#### TASK MATERIAL ####
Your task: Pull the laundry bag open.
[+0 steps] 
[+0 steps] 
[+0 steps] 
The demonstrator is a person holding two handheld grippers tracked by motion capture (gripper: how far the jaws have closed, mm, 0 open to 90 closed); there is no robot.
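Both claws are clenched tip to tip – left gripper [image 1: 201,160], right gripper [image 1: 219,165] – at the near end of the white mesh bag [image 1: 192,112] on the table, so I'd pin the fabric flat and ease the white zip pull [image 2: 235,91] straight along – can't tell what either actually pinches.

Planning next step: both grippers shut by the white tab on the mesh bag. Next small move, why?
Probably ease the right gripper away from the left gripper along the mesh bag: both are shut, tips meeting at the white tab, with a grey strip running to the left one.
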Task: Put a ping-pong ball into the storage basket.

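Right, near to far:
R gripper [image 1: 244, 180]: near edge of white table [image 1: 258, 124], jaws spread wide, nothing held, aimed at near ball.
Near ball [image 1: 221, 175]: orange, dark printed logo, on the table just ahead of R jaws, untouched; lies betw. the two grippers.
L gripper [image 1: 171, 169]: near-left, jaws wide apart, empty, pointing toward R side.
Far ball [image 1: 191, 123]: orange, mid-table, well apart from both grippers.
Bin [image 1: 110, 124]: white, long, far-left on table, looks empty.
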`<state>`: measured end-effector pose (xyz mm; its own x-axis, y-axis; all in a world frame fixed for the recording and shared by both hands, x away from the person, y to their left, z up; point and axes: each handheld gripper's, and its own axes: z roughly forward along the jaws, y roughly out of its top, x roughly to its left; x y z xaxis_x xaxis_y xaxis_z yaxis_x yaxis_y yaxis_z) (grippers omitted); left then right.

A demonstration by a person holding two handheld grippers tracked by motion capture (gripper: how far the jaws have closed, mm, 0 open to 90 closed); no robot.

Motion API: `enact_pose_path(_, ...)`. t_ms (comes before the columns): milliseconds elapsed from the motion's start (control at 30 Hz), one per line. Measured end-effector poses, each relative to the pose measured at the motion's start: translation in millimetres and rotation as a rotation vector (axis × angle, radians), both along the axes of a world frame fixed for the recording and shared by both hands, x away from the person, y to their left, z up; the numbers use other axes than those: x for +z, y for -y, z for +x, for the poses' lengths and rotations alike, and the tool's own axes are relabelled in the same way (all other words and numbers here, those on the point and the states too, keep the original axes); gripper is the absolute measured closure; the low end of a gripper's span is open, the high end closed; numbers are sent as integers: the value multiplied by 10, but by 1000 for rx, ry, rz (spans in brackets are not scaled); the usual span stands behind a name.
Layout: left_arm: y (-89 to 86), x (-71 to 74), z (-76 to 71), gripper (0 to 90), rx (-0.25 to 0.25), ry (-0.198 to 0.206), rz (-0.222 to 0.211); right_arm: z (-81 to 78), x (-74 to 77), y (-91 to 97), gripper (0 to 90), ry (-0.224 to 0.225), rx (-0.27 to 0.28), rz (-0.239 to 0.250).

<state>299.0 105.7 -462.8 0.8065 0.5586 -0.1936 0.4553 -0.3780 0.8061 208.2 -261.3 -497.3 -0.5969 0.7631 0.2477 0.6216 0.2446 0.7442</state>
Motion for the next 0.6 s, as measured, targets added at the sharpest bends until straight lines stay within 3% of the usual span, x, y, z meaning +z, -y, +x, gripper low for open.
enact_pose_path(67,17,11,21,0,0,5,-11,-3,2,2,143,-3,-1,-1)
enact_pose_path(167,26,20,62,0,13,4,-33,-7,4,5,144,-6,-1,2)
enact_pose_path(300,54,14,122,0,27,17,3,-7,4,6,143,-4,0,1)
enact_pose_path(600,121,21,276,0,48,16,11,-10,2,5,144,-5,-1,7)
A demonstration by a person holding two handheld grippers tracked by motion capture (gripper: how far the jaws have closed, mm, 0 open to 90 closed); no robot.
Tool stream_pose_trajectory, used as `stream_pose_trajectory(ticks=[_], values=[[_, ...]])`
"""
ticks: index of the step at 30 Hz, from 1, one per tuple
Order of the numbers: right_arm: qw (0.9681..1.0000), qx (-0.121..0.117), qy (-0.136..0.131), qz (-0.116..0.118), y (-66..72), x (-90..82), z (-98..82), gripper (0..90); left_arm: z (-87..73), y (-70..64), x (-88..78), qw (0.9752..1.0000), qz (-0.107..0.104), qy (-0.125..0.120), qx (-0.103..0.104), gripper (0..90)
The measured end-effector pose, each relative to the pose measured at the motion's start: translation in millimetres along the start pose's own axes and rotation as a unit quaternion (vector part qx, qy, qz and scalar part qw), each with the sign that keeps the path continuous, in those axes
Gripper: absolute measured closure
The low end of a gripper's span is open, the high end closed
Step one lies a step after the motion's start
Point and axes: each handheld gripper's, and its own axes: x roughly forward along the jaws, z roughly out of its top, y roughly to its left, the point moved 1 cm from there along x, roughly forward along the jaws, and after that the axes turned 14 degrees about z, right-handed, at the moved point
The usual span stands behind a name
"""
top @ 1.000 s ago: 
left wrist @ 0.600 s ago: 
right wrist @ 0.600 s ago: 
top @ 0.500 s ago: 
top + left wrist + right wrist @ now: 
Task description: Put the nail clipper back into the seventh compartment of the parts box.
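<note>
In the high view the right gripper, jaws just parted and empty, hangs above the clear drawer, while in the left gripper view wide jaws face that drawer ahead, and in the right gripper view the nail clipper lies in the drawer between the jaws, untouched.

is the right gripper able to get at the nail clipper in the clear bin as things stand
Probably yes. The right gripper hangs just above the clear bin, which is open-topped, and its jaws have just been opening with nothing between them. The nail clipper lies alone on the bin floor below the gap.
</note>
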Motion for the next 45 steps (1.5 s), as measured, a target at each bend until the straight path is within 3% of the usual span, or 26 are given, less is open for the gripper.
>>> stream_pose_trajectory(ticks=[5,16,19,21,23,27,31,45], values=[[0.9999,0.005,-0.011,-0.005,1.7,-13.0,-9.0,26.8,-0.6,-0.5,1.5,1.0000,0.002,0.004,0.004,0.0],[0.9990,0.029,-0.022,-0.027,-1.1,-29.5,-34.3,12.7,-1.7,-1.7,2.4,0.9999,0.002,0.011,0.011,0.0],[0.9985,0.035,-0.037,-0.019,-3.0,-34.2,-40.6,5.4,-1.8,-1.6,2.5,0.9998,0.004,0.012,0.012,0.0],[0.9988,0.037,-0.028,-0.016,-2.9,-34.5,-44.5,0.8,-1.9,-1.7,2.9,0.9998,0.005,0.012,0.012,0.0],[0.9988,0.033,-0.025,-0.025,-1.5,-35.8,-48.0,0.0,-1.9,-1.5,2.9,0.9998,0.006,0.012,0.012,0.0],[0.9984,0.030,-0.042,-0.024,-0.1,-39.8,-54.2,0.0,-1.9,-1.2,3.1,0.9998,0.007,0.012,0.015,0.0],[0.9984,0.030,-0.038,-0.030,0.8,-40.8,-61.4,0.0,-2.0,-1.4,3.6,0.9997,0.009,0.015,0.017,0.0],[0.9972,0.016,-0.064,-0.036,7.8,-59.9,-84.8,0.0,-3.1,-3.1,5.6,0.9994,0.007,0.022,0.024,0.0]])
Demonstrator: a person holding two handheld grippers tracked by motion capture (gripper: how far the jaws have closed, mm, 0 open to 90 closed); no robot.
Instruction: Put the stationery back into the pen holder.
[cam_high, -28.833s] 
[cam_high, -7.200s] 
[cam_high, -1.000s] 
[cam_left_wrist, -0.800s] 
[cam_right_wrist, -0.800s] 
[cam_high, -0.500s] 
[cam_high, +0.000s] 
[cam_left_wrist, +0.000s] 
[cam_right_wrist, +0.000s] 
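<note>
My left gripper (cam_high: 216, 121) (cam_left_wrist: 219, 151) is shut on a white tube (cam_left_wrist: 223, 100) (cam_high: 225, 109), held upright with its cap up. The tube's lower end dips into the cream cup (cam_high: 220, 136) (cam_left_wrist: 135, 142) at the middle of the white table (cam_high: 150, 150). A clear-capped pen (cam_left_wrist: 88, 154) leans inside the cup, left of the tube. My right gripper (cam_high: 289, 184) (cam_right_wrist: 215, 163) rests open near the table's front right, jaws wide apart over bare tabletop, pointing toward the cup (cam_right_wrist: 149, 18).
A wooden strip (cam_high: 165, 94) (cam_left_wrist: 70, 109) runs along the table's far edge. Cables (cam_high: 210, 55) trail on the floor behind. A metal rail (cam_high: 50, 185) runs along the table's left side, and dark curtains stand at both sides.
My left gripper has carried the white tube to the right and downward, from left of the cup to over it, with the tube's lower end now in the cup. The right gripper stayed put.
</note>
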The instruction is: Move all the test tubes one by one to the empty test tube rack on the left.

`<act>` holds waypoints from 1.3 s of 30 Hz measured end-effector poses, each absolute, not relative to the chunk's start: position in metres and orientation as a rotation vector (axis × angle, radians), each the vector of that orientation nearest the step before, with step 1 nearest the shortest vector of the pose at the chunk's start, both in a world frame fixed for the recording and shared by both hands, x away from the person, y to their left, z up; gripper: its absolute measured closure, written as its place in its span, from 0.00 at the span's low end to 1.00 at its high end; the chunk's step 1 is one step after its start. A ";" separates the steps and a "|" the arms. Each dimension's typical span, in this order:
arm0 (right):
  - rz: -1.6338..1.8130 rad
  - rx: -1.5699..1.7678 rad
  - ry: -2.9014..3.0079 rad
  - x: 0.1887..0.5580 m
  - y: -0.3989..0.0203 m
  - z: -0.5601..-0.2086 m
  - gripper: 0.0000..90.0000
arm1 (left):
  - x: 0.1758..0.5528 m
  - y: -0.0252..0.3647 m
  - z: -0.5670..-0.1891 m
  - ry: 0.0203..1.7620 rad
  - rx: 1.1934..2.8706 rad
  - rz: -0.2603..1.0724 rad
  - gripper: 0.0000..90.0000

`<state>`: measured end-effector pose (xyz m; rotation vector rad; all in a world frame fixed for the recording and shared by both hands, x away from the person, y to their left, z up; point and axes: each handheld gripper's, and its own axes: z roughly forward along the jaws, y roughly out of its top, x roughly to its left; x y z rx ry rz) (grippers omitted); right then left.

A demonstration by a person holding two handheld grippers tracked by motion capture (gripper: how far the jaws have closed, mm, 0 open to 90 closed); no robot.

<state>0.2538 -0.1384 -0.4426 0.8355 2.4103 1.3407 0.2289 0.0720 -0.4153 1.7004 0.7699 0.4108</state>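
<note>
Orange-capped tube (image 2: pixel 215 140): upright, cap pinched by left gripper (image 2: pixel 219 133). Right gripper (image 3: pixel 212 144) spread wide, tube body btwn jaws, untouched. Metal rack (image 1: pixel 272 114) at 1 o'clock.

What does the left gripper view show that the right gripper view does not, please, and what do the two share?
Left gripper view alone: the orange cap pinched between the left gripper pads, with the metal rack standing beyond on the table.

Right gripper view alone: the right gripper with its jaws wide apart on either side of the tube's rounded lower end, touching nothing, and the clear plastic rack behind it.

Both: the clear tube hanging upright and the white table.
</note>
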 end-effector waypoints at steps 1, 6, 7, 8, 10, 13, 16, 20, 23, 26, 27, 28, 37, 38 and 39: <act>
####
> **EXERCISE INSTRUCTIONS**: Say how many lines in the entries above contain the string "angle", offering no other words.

> **SOLUTION TO THE EXERCISE**: 2